#### [Exercise]
Set out exactly, line by line, the stretch of data below that begins at the line containing "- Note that" and ends at the line containing "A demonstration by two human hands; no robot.", with both ends kept.

#### [Data]
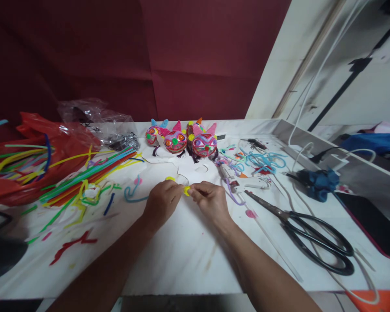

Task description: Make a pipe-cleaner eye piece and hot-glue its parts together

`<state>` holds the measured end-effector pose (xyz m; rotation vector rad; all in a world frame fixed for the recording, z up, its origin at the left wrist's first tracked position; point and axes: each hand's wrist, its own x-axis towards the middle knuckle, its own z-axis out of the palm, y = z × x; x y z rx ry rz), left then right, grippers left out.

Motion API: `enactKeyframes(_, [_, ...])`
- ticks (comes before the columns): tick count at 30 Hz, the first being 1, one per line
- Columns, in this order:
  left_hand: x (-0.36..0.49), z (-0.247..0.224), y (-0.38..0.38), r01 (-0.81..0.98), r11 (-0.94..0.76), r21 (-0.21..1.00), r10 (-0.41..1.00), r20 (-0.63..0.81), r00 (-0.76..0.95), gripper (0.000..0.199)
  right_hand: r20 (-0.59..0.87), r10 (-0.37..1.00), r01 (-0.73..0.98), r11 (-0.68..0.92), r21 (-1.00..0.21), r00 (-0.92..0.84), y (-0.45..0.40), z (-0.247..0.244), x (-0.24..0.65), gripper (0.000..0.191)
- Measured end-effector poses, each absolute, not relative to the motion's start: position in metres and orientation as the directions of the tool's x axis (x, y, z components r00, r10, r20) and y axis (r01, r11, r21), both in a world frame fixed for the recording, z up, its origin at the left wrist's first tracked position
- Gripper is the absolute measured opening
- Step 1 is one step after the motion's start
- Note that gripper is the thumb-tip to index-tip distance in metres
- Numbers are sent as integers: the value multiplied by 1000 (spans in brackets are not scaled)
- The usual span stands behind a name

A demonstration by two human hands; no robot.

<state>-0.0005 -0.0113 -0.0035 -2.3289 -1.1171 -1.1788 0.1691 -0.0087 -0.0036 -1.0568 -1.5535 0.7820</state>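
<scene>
In the middle of the table my left hand (163,200) and my right hand (212,200) meet, fingers pinched. Between the fingertips is a small yellow piece of pipe cleaner (186,190), seemingly coiled; the fingers partly cover it. Just beyond my left hand lies a yellow disc (170,178). A blue pipe cleaner (138,198) curls out beside that hand. Behind both hands stand several colourful animal heads (204,145) with pink or blue ears and round eyes. To the right of my right hand is a white glue gun (235,181).
Black-handled scissors (307,229) and a dark phone (373,221) lie at the right. Loose pipe cleaners (87,177) and a red plastic bag (65,147) fill the left. Blue pipe cleaner scraps (266,160) lie at back right, near the raised table edge (344,160).
</scene>
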Motion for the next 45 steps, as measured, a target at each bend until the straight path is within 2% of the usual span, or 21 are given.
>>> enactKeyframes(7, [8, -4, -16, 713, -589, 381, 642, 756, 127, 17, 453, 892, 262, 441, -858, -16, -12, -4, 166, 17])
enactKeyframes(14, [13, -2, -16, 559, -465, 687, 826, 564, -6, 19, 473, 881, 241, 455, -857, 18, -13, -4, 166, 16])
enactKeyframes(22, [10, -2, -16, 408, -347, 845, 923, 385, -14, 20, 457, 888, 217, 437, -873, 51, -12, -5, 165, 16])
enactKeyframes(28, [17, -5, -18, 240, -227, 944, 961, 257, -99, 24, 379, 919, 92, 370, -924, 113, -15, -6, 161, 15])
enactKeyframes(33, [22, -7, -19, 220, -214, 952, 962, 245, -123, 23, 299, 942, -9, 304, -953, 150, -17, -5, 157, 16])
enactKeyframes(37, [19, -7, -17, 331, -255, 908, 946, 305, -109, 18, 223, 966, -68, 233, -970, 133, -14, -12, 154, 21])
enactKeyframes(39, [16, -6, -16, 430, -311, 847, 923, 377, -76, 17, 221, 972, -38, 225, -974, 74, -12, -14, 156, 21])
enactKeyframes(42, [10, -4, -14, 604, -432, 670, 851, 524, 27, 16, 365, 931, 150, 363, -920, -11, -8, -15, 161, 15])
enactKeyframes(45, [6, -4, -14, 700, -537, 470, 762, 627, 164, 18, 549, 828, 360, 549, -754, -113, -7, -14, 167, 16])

#### [Reply to the exercise]
- Note that gripper is the thumb-tip to index-tip distance in metres
- Numbers are sent as integers: the value multiplied by 1000 (spans in brackets are not scaled)
- The usual span stands behind a name

A demonstration by two human hands; no robot.

This answer requires no further additions.